For another intellectually satisfying treatment of the novel’s cultural history, the new edition of Les Misérables in the Pléiade collection (2018) is the book, sure to enthrall French-speaking Hugolian experts as well as anyone wanting to (re)discover the novel. Replacing the previous Pléaide volume edited by Maurice Allem in 1951, this new edition is even more faithful (if possible) to the 1862 Lacroix, Verboeckhoven and Co. edition, considered by Hugo himself as “princeps,” and published in Brussels. It is also more complete, containing—in a section called “L’Atelier des Misérables” (1423–93)—a rich appendix of drafts, preface projects, and pages removed by Hugo. A very interesting iconographic sequence (“Images des Misérables,” 1496–1515) includes drawings by Hugo, portraits of the protagonists by Gustave Brion, Edmond Bacot, Gabriel Guay or L. Vasseur; another one includes press cartoons (“Dessins de presse,” 1515–32) from 1862 to 1893, and illustrated editions, including notes that trace the history of illustrations and adaptations. The novel’s historic success is particularly well highlighted by Dominique Moncond’huy’s excellent study of the visual staging of Les Misérables (1689–1707), reviewing the avatars of these unforgettable figures—Jean Valjean, Cosette, the Thenardiers, Fantine and Éponine, or the formidable Javert—from engraving and photography to cinema and television.

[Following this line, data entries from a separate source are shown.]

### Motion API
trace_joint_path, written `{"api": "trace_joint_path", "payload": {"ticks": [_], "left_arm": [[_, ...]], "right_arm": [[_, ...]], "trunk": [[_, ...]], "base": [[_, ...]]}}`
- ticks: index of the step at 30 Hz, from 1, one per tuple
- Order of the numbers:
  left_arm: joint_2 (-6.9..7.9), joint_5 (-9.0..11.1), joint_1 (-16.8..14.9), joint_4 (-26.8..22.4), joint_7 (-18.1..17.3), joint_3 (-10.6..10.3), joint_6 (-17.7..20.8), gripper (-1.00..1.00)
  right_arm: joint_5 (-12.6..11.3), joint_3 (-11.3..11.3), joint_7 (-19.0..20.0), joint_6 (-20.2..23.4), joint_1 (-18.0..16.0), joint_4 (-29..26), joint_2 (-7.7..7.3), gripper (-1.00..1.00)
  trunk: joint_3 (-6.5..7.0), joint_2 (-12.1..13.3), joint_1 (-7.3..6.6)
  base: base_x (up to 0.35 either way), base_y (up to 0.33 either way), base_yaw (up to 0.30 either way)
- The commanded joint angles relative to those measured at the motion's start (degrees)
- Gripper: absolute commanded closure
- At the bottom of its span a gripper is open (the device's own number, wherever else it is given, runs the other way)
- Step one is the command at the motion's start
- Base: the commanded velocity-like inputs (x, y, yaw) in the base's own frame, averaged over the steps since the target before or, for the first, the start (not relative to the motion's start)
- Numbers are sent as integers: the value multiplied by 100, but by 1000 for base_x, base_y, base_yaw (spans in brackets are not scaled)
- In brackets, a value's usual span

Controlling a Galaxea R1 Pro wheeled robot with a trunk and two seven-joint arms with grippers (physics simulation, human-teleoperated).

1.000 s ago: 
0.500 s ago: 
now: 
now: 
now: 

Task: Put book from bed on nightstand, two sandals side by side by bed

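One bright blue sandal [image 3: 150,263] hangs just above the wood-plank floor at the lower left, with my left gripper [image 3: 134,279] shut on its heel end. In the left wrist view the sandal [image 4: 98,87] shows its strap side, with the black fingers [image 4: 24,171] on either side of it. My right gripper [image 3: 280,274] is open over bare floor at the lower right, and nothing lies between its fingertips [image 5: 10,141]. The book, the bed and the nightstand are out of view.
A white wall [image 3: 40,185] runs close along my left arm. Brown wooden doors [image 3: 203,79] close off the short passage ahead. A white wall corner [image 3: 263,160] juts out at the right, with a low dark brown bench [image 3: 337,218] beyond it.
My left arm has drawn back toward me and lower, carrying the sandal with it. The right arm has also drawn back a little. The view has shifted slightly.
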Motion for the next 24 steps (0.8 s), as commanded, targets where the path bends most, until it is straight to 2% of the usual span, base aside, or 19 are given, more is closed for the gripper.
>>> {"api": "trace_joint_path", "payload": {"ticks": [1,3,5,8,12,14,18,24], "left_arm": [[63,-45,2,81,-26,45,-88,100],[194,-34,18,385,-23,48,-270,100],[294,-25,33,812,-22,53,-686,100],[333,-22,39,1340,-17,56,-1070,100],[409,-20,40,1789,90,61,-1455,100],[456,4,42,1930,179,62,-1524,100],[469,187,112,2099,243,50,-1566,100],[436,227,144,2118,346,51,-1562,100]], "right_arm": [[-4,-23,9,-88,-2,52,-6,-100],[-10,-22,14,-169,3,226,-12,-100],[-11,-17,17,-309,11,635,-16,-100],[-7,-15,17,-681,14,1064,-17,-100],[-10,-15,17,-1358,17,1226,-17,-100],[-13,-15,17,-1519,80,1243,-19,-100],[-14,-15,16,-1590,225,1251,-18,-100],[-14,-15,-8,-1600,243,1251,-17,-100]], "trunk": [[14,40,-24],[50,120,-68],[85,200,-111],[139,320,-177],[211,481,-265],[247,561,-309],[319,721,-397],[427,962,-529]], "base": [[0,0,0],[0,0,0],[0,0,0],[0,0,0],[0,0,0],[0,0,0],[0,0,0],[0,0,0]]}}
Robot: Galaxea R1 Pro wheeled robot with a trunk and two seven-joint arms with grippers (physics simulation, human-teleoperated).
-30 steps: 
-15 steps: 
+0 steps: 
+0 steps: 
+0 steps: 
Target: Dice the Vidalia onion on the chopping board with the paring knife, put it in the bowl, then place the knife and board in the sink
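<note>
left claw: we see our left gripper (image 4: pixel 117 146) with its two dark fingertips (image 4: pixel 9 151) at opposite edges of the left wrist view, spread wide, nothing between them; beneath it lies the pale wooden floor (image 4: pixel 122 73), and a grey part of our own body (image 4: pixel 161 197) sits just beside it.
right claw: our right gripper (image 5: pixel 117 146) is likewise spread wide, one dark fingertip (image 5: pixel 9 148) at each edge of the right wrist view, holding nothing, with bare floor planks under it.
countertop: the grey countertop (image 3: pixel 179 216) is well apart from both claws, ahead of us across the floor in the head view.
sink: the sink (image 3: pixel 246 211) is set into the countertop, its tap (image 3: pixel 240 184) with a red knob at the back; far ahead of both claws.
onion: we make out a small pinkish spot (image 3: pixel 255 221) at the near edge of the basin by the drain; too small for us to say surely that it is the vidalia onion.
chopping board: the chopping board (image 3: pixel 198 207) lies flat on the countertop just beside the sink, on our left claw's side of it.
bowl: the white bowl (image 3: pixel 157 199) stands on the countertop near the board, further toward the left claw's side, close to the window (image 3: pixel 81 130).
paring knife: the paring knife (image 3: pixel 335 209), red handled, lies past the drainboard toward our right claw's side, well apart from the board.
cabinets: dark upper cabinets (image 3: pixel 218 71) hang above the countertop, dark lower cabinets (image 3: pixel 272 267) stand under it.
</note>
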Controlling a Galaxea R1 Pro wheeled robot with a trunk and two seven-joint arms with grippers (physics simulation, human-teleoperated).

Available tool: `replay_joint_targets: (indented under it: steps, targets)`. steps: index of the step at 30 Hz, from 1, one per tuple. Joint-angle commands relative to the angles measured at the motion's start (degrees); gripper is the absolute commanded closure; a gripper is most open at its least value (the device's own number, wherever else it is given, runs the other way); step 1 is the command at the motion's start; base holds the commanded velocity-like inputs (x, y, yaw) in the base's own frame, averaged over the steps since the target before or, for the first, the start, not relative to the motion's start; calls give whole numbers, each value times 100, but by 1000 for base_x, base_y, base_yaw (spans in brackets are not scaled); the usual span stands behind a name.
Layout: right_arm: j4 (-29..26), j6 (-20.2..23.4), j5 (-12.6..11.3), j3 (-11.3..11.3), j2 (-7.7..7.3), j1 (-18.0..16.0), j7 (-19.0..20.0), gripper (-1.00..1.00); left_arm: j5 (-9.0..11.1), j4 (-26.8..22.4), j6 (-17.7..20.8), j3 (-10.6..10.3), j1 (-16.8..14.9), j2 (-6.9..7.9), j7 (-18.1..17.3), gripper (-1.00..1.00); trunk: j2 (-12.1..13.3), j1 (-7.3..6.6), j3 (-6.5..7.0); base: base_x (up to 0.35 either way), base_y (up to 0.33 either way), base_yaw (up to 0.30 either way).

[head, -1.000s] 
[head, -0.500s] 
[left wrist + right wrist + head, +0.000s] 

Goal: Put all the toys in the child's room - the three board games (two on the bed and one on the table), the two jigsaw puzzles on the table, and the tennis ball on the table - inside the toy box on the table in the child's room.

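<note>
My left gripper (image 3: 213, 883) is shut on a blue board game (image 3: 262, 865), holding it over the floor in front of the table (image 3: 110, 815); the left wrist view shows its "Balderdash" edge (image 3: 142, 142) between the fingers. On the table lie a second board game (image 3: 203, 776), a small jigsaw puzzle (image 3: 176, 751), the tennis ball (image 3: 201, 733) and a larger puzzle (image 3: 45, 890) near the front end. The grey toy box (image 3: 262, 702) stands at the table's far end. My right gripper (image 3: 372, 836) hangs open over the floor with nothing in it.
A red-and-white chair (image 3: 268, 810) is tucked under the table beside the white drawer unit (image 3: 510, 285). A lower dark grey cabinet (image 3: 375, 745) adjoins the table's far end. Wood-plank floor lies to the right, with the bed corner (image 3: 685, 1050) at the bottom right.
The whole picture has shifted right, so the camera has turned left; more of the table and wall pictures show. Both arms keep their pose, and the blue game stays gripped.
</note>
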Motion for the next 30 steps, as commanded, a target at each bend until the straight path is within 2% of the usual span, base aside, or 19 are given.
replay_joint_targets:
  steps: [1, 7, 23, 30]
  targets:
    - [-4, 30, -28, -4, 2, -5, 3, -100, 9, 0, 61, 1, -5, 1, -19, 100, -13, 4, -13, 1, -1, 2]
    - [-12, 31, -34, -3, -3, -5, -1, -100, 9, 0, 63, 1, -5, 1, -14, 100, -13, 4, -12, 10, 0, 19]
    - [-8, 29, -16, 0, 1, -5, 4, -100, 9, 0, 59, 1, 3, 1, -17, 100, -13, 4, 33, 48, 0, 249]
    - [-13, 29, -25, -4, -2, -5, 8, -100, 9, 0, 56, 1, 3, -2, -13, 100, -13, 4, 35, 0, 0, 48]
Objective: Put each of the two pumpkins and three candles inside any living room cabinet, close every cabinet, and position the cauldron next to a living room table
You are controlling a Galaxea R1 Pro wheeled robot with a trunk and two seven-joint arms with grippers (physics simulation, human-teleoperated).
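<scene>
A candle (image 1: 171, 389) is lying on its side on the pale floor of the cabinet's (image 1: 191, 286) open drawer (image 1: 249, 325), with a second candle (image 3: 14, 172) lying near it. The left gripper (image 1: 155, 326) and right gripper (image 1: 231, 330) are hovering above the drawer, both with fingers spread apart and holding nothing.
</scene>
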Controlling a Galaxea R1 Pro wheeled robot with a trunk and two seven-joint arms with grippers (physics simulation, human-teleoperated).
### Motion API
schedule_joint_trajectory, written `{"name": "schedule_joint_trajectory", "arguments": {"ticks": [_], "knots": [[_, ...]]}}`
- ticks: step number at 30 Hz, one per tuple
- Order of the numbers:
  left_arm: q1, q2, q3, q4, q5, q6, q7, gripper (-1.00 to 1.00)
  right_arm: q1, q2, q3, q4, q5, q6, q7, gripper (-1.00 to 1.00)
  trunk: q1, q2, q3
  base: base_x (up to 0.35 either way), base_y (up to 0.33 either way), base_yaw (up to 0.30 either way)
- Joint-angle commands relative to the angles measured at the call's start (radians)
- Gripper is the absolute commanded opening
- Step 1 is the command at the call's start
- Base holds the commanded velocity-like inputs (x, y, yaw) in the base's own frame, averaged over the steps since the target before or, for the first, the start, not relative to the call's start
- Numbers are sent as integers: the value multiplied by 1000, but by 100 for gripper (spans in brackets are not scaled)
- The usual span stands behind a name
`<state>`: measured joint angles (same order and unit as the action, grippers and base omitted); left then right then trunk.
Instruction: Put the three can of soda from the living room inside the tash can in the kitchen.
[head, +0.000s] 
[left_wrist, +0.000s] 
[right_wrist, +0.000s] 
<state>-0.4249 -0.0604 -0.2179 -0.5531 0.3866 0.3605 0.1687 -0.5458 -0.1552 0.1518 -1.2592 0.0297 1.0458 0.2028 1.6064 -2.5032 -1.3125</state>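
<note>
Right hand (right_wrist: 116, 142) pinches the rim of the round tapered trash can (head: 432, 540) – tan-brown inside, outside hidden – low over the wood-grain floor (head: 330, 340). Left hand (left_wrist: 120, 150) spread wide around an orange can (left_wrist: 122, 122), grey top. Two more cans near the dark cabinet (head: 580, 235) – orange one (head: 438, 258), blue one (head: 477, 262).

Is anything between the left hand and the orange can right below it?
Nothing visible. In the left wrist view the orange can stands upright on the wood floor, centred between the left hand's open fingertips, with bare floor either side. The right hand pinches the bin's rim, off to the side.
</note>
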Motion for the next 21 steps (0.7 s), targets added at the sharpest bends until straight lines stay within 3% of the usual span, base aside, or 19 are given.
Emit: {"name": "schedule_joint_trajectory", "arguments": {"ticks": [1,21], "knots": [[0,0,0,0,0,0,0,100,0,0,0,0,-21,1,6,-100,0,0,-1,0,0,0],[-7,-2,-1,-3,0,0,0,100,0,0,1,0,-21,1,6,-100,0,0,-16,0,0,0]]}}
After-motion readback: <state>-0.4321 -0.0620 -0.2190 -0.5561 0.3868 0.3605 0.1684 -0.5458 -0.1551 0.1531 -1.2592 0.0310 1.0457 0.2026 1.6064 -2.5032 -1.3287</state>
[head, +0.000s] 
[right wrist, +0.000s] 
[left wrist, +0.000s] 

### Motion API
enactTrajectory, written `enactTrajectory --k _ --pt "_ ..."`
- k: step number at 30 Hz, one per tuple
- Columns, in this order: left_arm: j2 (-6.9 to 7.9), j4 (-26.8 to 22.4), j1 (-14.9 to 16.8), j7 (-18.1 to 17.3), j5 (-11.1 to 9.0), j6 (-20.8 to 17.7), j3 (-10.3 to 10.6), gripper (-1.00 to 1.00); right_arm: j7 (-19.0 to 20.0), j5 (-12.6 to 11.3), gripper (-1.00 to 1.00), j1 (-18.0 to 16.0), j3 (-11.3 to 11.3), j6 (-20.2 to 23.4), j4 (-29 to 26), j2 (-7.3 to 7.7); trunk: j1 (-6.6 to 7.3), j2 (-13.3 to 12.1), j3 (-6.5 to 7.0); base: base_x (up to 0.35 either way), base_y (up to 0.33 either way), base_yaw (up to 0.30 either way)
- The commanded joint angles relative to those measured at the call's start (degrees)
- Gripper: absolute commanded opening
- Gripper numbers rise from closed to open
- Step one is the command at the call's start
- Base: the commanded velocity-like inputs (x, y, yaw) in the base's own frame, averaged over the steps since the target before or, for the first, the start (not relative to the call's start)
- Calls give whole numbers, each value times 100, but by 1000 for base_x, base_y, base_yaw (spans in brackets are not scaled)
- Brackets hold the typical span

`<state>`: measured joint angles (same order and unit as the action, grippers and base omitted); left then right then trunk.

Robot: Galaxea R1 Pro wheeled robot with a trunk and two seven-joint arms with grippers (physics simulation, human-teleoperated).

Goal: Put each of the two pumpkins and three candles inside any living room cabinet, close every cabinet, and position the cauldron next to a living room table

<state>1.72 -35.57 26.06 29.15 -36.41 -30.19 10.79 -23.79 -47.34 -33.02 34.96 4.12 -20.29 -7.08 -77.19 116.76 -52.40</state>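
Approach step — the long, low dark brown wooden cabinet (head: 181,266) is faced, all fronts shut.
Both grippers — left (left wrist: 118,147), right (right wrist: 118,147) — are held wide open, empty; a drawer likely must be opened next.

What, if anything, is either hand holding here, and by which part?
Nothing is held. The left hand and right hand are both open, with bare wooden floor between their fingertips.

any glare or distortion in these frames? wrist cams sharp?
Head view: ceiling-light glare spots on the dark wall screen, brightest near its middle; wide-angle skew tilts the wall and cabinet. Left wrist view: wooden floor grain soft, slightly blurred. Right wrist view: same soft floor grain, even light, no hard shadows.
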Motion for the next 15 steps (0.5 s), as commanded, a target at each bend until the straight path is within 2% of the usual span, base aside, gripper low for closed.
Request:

This new critical apparatus forges links with the rest of Hugo’s work and sensitizes twenty-first-century readers to the narrator’s depiction of the nineteenth century from 18 June 1815 (Waterloo) to the insurrection of 5–6 June 1832. As Henri Scepi points out in his introduction, this is not only a drama, but “aussi une façon de dire, de figurer l’humain dans les profondeurs du temps et de la conscience” (ix). Recalling that Hugo wrote: "le livre qu'on va lire est un livre religieux" (xxxiii), Scepi chose to focus his long and rich introduction on the grandiose and religious design of a novel in which Hugo wanted to put “l'infini.” According to Scepi, the three infinis are: 1) the infinite of the human heart, love (xxxvii–xlv); 2) the infinite awareness of history and of an unjust society made for progress (xlv–lii); and 3) the infinite ways of God (xxxiii–xxxvii). Each of these three infinis is subject to the omnipotence of love.

A religious book it may be, but it is also so truly iconoclastic that it generated many different reactions. In the last part of the introduction, “Athlètes et critiques. Les lecteurs des Misérables” (lii–lxii), Scepi recalls how Les Misérables shocked the lukewarm reformers (Lamartine), the faux-bourgeois (Flaubert), and the supporters of a pessimistic Christianity based on the permanence of sin (Baudelaire, the only one to grasp its poetic splendor). Rimbaud saw in it a poem sparkling with beauty. It is by reading our “contemporains" (Pierre Michon, Michel Butor, Mario Vargas Llosa, Patrick Modiano) that he ends up calling for an emphasis on the “zones d’ombres ou les pans d’incertitudes qui sont l’ordinaire du contemplateur, et que suscitent immanquablement les ‘problèmes à pic’ et les ‘épaisseurs sinistres’ dans lesquelles l’évêque Bienvenu hasarde un œil intense qui voudrait bien ‘en regardant l’infini, y faire éclore des étoiles.’” (lxii).

In sum, this new edition is essential to today’s reader of Les Misérables as it offers what fans of Hugo have long awaited: the promise of a new reading.